How Many Angels is Too Many? It Depends on the Founders

Yesterday, the New York Times published a smart landscape piece about the growing ubiquity of angel investing in Silicon Valley, where everyone with money wants to pour at least some of it into a startup – preferably one that has already received the blessing of a better-known investor or ten.

In fact, the crux of the piece was whether startups are now accepting checks from too many individual investors at once. Among the downsides: potential information leaks, the lack of an advocate when things go south, and the burden of having many more people to manage.

One interesting distinction the Times story doesn’t touch on – one that impacts the broader question of how many angels is too many — comes down to a startup’s founders.

Not everyone needs – or wants — the handholding that may come with a select few seasoned investors. Some are reluctant to empower a core group of investors who will invariably wield some control over them because they own a meaningful percentage of the company. More, while information leaks can work against a founder, having a host of connections can also produce useful competitive intelligence.
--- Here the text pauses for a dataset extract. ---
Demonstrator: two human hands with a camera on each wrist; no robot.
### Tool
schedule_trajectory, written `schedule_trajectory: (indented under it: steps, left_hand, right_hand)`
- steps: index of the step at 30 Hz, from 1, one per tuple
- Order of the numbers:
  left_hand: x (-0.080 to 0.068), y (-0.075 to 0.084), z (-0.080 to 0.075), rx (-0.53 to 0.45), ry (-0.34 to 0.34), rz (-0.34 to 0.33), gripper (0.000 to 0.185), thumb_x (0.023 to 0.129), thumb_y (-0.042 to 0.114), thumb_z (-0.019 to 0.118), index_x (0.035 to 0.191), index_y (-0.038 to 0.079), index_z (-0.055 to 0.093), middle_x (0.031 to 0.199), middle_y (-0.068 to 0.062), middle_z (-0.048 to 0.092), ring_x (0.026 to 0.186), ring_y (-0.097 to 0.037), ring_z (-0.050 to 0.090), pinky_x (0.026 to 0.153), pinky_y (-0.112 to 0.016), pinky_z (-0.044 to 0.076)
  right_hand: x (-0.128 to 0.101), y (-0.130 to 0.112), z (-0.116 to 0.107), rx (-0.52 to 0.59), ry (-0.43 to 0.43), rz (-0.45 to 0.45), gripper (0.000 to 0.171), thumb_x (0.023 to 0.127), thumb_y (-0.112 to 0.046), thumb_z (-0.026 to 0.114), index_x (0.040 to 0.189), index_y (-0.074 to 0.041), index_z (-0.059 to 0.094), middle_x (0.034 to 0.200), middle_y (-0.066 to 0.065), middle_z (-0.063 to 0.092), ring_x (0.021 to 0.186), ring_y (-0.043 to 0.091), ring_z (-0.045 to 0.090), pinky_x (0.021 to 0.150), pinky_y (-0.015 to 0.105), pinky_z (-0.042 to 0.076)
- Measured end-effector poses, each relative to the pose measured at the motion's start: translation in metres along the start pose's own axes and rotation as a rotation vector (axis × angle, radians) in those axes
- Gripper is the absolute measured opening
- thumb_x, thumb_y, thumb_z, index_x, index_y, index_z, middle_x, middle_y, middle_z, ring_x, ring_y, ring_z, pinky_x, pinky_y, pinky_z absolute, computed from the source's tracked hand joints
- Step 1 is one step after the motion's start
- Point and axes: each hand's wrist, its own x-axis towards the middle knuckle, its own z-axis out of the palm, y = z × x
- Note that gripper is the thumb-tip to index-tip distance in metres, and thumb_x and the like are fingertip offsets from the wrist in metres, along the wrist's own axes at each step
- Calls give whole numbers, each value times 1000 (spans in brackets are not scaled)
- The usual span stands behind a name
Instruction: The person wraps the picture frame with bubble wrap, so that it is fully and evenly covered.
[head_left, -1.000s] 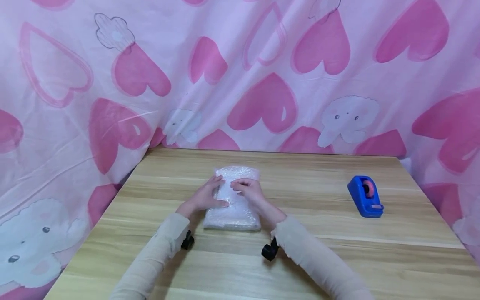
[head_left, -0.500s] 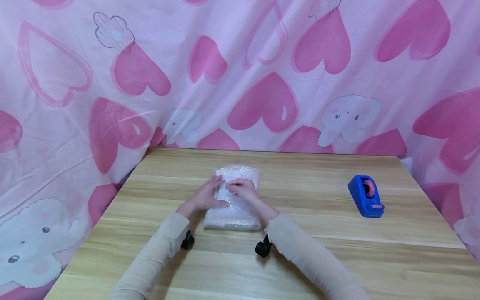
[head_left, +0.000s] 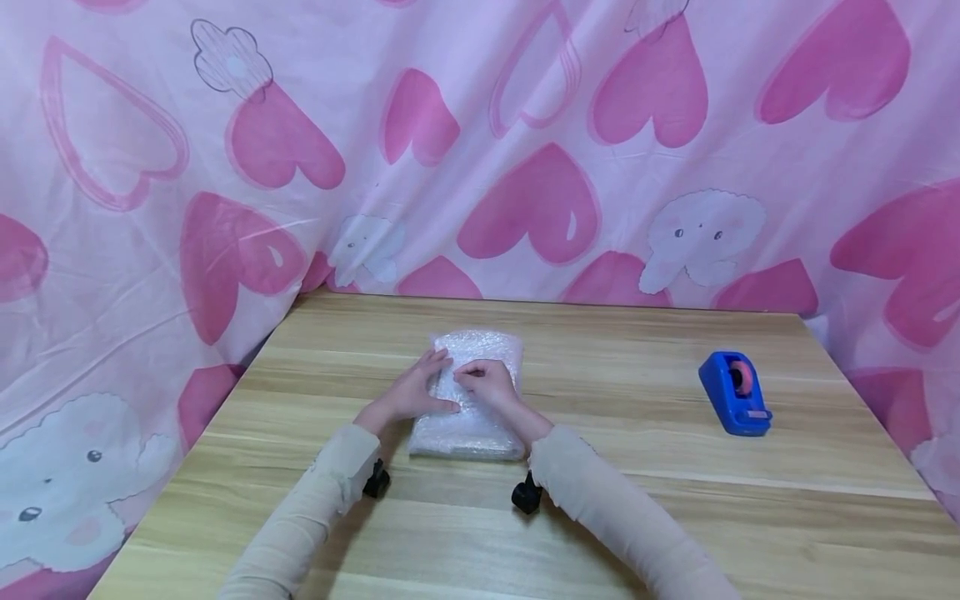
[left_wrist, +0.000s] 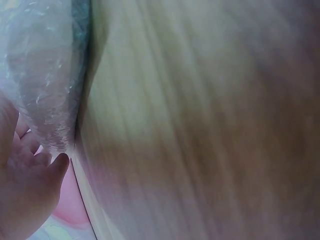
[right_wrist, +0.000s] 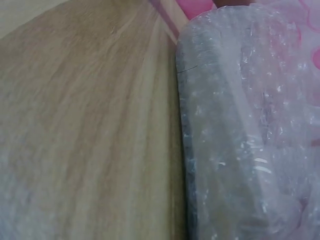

In the end, by working with dozens of individuals — few of whom have any information rights and almost none who have a real say in the direction of the company — a founder can get away with a lot, comparatively.

You could argue over whether so much autonomy is a good or bad thing. Presumably, it’s better for entrepreneurs who’ve already been around the block (and perhaps decided that professional investors tend to overstate their value anyway).

But not everyone who is collecting lots of checks is doomed to an endless series of headaches. For some, party rounds are seen as precisely the way to escape them.